(Stored records)
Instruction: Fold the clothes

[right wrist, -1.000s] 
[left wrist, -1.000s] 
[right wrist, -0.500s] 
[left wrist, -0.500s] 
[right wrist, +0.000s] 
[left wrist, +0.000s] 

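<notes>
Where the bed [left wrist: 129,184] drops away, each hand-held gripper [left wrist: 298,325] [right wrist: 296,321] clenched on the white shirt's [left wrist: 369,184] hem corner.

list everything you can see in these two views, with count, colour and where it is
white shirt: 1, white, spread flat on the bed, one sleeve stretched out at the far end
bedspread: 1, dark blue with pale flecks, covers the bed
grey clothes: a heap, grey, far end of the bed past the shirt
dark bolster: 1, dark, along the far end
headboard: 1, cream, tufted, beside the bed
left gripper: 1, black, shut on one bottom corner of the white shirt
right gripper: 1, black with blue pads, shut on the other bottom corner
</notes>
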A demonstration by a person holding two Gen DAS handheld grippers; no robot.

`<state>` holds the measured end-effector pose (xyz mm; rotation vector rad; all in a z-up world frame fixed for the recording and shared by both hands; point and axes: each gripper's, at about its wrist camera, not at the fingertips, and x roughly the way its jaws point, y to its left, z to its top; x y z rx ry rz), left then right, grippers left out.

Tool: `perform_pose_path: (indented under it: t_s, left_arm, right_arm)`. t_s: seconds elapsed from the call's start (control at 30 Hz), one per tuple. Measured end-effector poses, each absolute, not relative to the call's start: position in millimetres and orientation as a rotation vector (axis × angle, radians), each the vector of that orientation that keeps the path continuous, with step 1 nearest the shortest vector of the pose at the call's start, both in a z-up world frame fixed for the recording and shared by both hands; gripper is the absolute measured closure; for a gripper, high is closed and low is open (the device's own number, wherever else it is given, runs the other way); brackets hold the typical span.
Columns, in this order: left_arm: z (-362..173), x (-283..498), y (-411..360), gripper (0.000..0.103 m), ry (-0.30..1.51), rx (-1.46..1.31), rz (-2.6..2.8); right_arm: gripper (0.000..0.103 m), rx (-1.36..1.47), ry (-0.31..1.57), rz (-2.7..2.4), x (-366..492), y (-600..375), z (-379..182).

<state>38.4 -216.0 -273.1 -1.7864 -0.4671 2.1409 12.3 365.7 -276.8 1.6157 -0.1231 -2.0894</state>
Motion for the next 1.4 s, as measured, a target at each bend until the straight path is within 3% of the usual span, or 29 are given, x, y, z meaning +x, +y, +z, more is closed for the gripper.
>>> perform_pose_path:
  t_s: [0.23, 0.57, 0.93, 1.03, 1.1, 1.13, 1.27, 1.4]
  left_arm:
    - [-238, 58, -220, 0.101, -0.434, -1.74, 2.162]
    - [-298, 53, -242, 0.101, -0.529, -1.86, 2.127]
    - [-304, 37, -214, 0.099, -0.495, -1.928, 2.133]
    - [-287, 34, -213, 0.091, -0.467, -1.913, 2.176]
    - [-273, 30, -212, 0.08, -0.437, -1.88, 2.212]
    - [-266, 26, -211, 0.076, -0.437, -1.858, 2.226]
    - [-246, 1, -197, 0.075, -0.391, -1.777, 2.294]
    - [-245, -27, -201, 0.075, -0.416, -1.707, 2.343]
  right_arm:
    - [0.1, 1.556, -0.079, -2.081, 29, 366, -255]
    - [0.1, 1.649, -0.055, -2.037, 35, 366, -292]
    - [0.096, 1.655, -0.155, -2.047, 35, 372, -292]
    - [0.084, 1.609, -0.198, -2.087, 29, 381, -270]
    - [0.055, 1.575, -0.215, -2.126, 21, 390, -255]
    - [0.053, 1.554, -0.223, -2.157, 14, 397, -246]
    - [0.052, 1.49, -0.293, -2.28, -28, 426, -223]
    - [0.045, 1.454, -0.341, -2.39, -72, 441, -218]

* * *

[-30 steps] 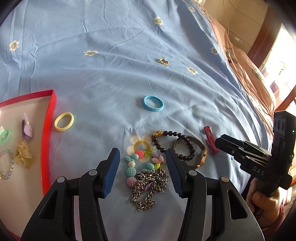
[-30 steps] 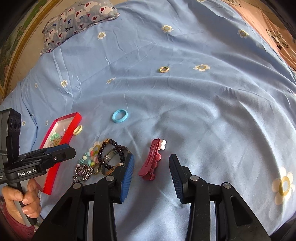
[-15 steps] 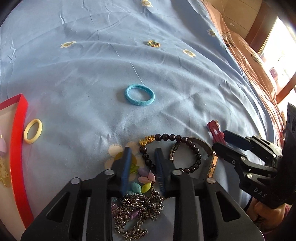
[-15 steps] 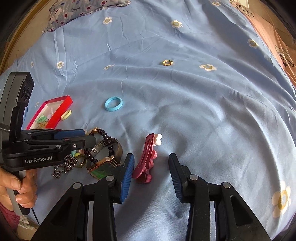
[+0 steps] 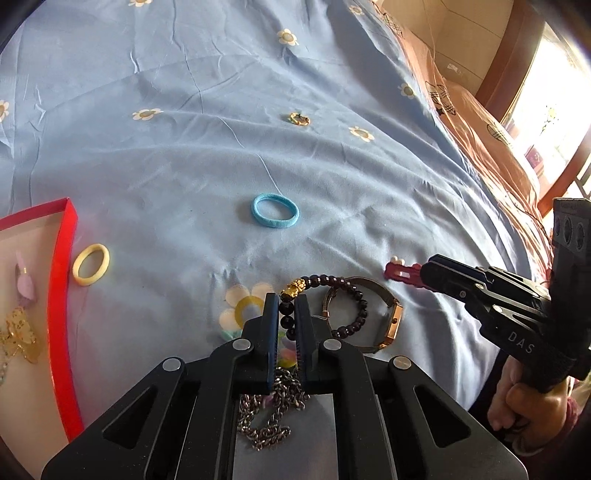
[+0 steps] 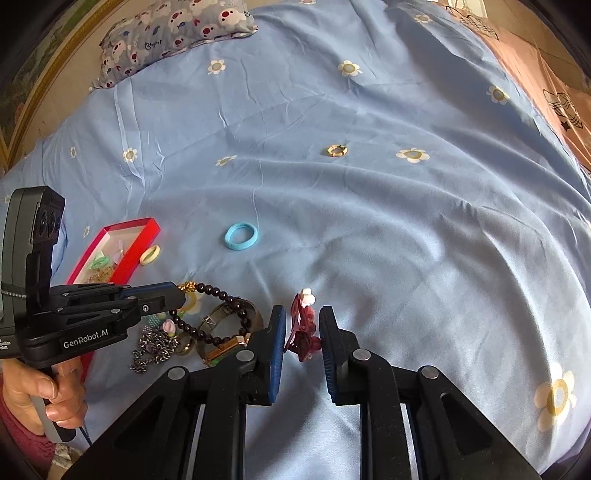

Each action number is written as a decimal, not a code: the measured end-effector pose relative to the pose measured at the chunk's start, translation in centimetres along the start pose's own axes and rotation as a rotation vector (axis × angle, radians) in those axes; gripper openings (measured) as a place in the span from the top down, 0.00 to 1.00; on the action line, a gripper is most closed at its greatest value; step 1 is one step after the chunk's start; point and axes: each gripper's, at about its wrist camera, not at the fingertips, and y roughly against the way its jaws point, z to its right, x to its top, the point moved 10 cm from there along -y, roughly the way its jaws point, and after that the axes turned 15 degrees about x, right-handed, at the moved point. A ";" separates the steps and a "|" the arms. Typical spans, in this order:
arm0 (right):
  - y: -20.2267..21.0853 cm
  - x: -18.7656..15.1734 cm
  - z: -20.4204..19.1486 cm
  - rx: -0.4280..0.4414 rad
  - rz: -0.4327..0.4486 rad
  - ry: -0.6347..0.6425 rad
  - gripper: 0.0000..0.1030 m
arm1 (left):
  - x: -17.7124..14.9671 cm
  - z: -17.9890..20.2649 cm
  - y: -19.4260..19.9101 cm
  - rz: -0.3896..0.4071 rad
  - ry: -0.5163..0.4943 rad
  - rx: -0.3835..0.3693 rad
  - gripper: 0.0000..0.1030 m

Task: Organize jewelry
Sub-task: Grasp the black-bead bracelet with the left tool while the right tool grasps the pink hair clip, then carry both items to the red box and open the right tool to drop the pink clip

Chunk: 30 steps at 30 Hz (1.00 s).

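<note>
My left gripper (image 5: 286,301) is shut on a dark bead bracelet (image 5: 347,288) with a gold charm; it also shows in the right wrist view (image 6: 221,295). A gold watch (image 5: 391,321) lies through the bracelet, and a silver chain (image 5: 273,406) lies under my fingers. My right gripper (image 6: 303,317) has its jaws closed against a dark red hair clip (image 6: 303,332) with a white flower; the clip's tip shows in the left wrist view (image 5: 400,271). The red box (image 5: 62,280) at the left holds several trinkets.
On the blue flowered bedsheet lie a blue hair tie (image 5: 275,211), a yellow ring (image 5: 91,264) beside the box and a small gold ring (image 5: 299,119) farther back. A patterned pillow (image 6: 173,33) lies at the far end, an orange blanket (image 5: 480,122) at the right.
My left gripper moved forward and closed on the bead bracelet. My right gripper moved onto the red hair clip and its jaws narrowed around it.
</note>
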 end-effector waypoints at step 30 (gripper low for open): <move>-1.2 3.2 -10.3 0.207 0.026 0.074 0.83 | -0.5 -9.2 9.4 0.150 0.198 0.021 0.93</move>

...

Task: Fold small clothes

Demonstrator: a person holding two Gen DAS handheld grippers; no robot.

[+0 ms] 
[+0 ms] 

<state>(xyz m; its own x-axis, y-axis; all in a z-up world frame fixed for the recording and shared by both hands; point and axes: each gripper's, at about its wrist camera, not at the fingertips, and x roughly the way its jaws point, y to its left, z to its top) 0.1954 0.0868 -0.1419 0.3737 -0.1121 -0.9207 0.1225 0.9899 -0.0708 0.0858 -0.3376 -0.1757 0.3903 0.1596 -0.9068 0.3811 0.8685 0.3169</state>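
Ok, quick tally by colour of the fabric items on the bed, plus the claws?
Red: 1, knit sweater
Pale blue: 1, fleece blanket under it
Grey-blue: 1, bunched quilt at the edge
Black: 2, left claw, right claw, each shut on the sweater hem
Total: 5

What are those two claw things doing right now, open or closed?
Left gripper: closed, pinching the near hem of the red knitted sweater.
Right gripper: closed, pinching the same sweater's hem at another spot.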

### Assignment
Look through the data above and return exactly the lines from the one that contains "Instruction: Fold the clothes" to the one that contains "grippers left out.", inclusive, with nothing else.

### Output for this task
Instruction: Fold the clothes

[right wrist, -1.000s] 
[left wrist, -1.000s] 
[right wrist, -0.500s] 
[left wrist, -0.500s] 
[right wrist, +0.000s] 
[left wrist, +0.000s] 

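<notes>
Where the bed [left wrist: 129,184] drops away, each hand-held gripper [left wrist: 298,325] [right wrist: 296,321] clenched on the white shirt's [left wrist: 369,184] hem corner.

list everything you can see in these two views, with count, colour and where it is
white shirt: 1, white, spread flat on the bed, one sleeve stretched out at the far end
bedspread: 1, dark blue with pale flecks, covers the bed
grey clothes: a heap, grey, far end of the bed past the shirt
dark bolster: 1, dark, along the far end
headboard: 1, cream, tufted, beside the bed
left gripper: 1, black, shut on one bottom corner of the white shirt
right gripper: 1, black with blue pads, shut on the other bottom corner
</notes>
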A demonstration by a person holding two Gen DAS handheld grippers; no robot.

`<state>` holds the measured end-effector pose (xyz mm; rotation vector rad; all in a z-up world frame fixed for the recording and shared by both hands; point and axes: each gripper's, at about its wrist camera, not at the fingertips, and x roughly the way its jaws point, y to its left, z to its top; x y z rx ry rz), left then right, grippers left out.

Now the answer is complete.